Set down the complete data exactly as it appears below.

☆ ☆ ☆ ☆ ☆

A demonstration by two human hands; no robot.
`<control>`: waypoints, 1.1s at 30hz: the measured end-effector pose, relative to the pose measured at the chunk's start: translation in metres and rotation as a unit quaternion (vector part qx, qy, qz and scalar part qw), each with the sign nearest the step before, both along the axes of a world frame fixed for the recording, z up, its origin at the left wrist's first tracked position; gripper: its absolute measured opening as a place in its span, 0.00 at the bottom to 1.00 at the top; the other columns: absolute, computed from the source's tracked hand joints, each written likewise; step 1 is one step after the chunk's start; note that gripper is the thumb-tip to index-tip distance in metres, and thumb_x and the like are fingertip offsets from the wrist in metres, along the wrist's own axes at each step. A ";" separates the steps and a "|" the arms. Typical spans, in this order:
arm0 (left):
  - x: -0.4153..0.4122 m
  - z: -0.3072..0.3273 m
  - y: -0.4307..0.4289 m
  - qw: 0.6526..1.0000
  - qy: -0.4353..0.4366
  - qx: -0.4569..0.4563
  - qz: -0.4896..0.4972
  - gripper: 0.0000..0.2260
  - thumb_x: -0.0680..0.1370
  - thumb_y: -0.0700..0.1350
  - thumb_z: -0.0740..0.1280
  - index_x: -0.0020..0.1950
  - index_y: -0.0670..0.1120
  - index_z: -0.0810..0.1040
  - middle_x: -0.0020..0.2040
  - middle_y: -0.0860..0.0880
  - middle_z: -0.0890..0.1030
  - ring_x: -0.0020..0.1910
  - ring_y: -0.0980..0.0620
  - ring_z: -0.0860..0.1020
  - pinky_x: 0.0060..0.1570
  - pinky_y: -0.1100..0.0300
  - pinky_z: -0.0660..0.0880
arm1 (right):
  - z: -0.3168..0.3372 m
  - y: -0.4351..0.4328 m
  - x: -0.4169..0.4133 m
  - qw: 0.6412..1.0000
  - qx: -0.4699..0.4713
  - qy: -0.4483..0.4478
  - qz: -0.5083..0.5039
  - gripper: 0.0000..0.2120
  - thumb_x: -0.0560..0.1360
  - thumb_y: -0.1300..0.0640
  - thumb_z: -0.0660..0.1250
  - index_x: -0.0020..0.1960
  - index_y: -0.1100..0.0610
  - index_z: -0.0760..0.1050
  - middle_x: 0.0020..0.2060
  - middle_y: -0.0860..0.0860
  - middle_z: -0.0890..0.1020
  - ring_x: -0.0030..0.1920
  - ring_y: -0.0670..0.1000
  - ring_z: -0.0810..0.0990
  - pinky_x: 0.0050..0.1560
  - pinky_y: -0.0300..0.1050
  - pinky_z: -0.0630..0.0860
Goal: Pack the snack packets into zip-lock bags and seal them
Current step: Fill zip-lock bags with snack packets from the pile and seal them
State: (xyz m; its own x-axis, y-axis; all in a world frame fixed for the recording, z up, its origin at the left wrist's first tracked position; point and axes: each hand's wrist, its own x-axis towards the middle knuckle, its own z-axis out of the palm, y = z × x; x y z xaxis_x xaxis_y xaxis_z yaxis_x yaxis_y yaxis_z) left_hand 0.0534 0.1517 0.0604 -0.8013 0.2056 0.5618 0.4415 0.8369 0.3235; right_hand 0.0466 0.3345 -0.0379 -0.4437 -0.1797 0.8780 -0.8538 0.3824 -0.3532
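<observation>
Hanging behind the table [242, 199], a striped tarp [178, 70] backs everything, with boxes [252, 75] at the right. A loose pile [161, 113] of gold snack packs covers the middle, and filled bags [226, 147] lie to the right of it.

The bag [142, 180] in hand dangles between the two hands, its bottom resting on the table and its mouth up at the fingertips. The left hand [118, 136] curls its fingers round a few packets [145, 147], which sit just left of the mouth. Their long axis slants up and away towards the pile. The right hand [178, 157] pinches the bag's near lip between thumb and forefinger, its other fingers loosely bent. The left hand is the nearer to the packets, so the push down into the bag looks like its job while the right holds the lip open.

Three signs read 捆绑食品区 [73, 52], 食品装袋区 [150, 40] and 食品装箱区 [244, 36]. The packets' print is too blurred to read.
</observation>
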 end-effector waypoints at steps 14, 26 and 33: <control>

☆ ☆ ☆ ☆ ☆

Result for this exercise »
A demonstration by two human hands; no robot.
`<control>`: waypoints, 1.1s at 30hz: the measured end-effector pose, relative to the pose measured at the chunk's start: translation in metres and rotation as a unit quaternion (vector part qx, qy, qz and scalar part qw), each with the sign nearest the step before, both along the axes of a world frame fixed for the recording, z up, its origin at the left wrist's first tracked position; gripper: its absolute measured opening as a place in its span, 0.00 at the bottom to 1.00 at the top; the other columns: absolute, computed from the source's tracked hand joints, each written likewise; step 1 is one step after the chunk's start; note that gripper is the thumb-tip to index-tip distance in metres, and thumb_x and the like are fingertip offsets from the wrist in metres, along the wrist's own axes at each step. A ";" separates the steps and a "|" the arms. Typical spans, in this order:
arm0 (left):
  - x: -0.4153..0.4122 m
  - z: -0.3072..0.3273 m
  - y: -0.4307..0.4289 m
  - qw: 0.6526..1.0000
  - qy: -0.4353..0.4366
  - qx: -0.4569..0.4563
  - qz: -0.4896..0.4972
  - gripper: 0.0000..0.2260
  - thumb_x: -0.0680..0.1370
  - thumb_y: -0.0700..0.1350
  - thumb_z: -0.0740..0.1280
  - index_x: -0.0020..0.1950
  - index_y: -0.0670..0.1120
  - index_z: -0.0810..0.1040
  - middle_x: -0.0020..0.2040
  - middle_y: -0.0860..0.0880
  - middle_z: -0.0890..0.1030
  - ring_x: -0.0020..0.1910
  - ring_y: -0.0980..0.0620
  - ring_z: -0.0860..0.1020
  - pinky_x: 0.0060..0.1570
  - pinky_y: -0.1100..0.0300
  - pinky_z: -0.0660..0.0880
arm1 (right):
  - z: -0.3168..0.3372 m
  - y: -0.4351..0.4328 m
  - x: -0.4169..0.4133 m
  - qw: 0.6412..1.0000
  - qx: -0.4699..0.4713
  - qy: -0.4483..0.4478
  - qz: -0.5083..0.5039
  - gripper: 0.0000..0.2120
  - thumb_x: -0.0560..0.1360
  - thumb_y: -0.1300..0.0640
  - thumb_z: -0.0660..0.1250
  - index_x: -0.0020..0.1960
  - index_y: -0.1100..0.0610
  - index_z: -0.0760..0.1050
  - middle_x: 0.0020..0.2060
  - middle_y: -0.0860..0.0860
  - middle_z: -0.0890..0.1020
  - ring_x: -0.0030..0.1920
  - ring_y: -0.0670..0.1000
  - ring_z: -0.0810..0.0990
  - pinky_x: 0.0050..0.1560
  - pinky_y: -0.0300..0.1050
  - pinky_z: -0.0630..0.0860
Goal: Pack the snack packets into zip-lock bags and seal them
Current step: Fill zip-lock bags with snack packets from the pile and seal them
State: (xyz m; its own x-axis, y-axis; all in a world frame fixed for the recording, z up, its origin at the left wrist's first tracked position; point and axes: each hand's wrist, its own x-axis towards the middle knuckle, its own z-axis out of the palm, y = z × x; x y z xaxis_x xaxis_y xaxis_z yaxis_x yaxis_y yaxis_z) left_hand 0.0534 0.1517 0.0604 -0.8013 0.2056 0.5618 0.4415 0.8369 0.3235; right_hand 0.0466 0.3345 -0.0379 -0.4437 -0.1797 0.8780 -0.8538 0.3824 -0.3532
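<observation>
Hanging behind the table [242, 199], a striped tarp [178, 70] backs everything, with boxes [252, 75] at the right. A loose pile [161, 113] of gold snack packs covers the middle, and filled bags [226, 147] lie to the right of it.

The bag [142, 180] in hand dangles between the two hands, its bottom resting on the table and its mouth up at the fingertips. The left hand [118, 136] curls its fingers round a few packets [145, 147], which sit just left of the mouth. Their long axis slants up and away towards the pile. The right hand [178, 157] pinches the bag's near lip between thumb and forefinger, its other fingers loosely bent. The left hand is the nearer to the packets, so the push down into the bag looks like its job while the right holds the lip open.

Three signs read 捆绑食品区 [73, 52], 食品装袋区 [150, 40] and 食品装箱区 [244, 36]. The packets' print is too blurred to read.
</observation>
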 end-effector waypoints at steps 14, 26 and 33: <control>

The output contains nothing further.